Among the “old Taiwanese” is also Zhang Guangzheng, the eldest son of Zhang Wejun. After joining the Communist movement, Zhang Guangzheng changed his name to He Biao and became a high-ranking official in the Communist army. As an “old compatriot”, He Biao revealed in an interview that after the Japanese surrender, the Communists attempted to occupy Beiping, and Zhang I-jun accepted an invitation from a Communist officer, Zhen Hua, to go for a “long talk overnight”. Zhang Ijun “out of the city to meet the Eighth Route Army, he never told anyone about it. I wonder how many similar secrets Zhang Ijun has kept?

Not only was Zhang I-jun “the first person to formally introduce Lu Xun to Taiwan,” but he was also teaching Japanese in Beiping to students, including Zhen Hua, who joined the Communist Party in 1926: “When I was a student in Beiping, I often went to the Japanese tutorial class at Zhang I-jun’s Home. The content he taught [omitted] included materialistic dialectics, which promoted my interest in studying Marxist-Leninist philosophy.”

Chang I-jun also returned to Taiwan in June 1946 and became the director of the Education group of the Taiwan Provincial Education Codification and Convergence Association. “He was in Taiwan at the time of the February 28th Incident, so could he have done nothing?
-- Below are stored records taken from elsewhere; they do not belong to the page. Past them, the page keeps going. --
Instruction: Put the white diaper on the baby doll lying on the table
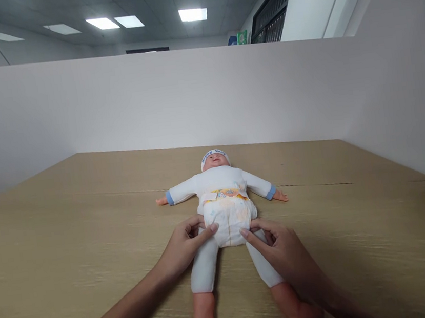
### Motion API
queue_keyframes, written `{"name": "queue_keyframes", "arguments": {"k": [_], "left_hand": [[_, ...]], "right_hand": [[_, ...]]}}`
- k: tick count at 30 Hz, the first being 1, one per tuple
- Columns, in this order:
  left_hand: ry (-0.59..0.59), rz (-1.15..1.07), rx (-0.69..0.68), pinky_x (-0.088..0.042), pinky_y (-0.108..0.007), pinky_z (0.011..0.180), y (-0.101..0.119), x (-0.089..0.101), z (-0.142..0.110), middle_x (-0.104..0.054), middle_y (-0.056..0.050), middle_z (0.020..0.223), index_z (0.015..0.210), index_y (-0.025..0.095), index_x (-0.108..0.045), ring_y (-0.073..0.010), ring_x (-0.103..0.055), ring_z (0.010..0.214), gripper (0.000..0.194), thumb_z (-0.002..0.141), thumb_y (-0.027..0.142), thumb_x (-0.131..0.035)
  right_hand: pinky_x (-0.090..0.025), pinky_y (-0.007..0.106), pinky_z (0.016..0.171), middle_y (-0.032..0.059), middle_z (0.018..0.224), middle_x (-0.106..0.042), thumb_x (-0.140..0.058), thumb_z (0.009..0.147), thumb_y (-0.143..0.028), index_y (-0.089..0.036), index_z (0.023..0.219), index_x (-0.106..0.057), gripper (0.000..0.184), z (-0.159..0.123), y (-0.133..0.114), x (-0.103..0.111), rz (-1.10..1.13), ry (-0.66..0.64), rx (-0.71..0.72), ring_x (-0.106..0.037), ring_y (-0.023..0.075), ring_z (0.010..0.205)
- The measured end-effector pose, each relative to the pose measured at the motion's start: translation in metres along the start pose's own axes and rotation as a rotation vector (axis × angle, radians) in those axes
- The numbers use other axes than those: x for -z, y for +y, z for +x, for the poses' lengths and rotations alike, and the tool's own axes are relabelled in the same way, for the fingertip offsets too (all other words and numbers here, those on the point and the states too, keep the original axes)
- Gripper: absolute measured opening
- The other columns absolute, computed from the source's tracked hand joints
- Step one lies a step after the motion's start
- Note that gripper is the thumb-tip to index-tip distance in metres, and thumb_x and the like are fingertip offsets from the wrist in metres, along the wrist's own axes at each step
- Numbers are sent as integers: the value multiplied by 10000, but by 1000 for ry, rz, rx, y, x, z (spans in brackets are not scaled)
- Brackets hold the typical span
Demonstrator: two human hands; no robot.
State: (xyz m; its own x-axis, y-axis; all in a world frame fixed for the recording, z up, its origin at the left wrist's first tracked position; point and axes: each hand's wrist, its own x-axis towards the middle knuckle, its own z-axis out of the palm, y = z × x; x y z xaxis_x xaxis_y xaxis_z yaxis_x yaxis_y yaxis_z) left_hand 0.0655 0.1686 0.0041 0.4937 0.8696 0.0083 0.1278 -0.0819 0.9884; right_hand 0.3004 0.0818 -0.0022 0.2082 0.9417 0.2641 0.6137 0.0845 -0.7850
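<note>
A baby doll (220, 176) lies on its back on the table, head away from me, arms spread and legs apart toward me. It wears a white suit with blue cuffs and a white cap with lettering. Around its hips is a white diaper (228, 216) with a printed orange band at the waist. My left hand (186, 242) pinches the diaper's edge at the leg opening on the left, thumb on top. On the right side, my right hand (275, 241) grips the opposite leg edge between thumb and fingers. Some fingertips are hidden under the diaper.
The wood-grain table (90, 236) extends around the doll, with thin seams across its surface. A white partition (189, 97) stands behind the table's far edge, and a white wall (394, 95) rises on the right. Ceiling lights and a dark barred window show beyond.
</note>
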Motion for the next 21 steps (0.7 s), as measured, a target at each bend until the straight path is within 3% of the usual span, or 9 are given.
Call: {"name": "queue_keyframes", "arguments": {"k": [5,9,13,16,18,21], "left_hand": [[56,69,-59,-393,-293,721,6,-1,-3,-656,-12,820,849,165,-740,-179,-541,798,447,916,607,-759],[133,88,-65,-474,-328,857,10,3,-10,-786,-49,995,1003,193,-810,-247,-661,968,392,914,573,-769],[216,301,-188,-482,-376,965,9,21,-9,-796,-48,1037,981,217,-791,-260,-683,1033,386,1032,552,-606],[328,619,-375,-469,-419,1012,-1,42,14,-764,-64,1117,1070,215,-720,-269,-649,1074,348,1070,508,-532],[376,867,-481,-435,-475,1095,-11,56,40,-725,-103,1289,1225,205,-665,-306,-608,1206,330,1059,464,-545],[381,1134,-466,-412,-542,1123,-28,70,82,-651,-168,1436,1395,166,-578,-372,-547,1313,476,1023,462,-576]], "right_hand": [[-422,333,676,15,760,-740,-693,1010,-461,-251,929,-829,263,-4,3,0,-210,146,254,-528,195,613],[-420,319,674,-5,785,-742,-687,1035,-429,-252,920,-794,236,-5,3,3,-251,217,383,-531,187,637],[-436,315,706,-4,834,-713,-648,1047,-404,-243,931,-717,210,16,17,18,-266,313,461,-528,180,666],[-480,354,830,48,955,-725,-604,1046,-392,-229,1031,-679,180,56,43,28,-361,388,485,-617,237,852],[-485,422,955,119,1153,-734,-595,1030,-415,-190,1210,-661,296,87,65,28,-491,392,476,-634,312,1063],[-447,499,1065,205,1383,-672,-559,1026,-482,-126,1416,-591,530,124,95,20,-601,302,402,-583,391,1259]]}}
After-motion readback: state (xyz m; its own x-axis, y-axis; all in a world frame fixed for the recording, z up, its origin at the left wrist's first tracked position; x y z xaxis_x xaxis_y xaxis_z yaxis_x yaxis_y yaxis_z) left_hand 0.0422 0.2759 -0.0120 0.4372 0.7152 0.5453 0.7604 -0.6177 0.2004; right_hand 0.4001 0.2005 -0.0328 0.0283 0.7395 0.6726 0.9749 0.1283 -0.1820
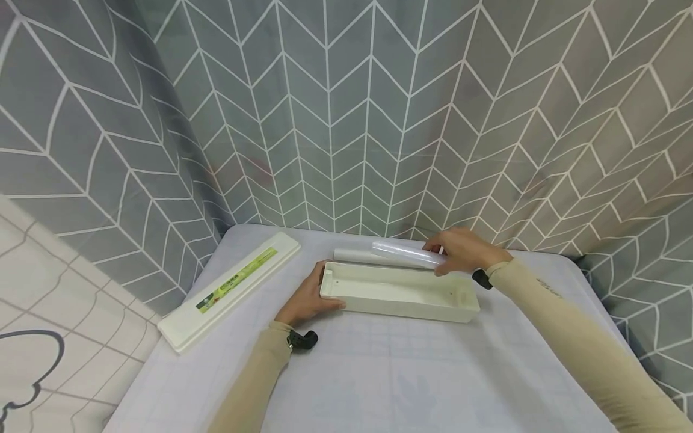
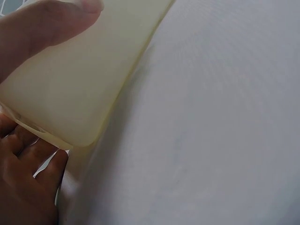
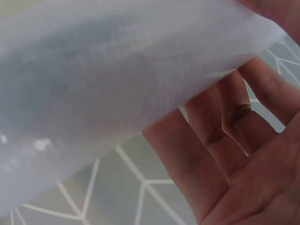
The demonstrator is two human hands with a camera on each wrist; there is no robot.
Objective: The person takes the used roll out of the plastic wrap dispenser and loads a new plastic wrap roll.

The Communist Party not only infiltrated Taiwan through the media and manipulated public opinion, but also misled students through the “national language” and its teaching. Wei Chien-kung (1901-1980), who was hired by Chen Yi as the chairman of the Taiwan Provincial Mandarin Implementation Committee, took orders from the Communist Party, and Xu Zheng, who was considered a Mandarin instructor, was also an underground Communist. Wei advocated the use of the Mandarin Movement (1946-1968) to realize the ideals of the “New Culture Movement,” so the Mandarin Movement was considered the May Fourth Movement in Taiwan.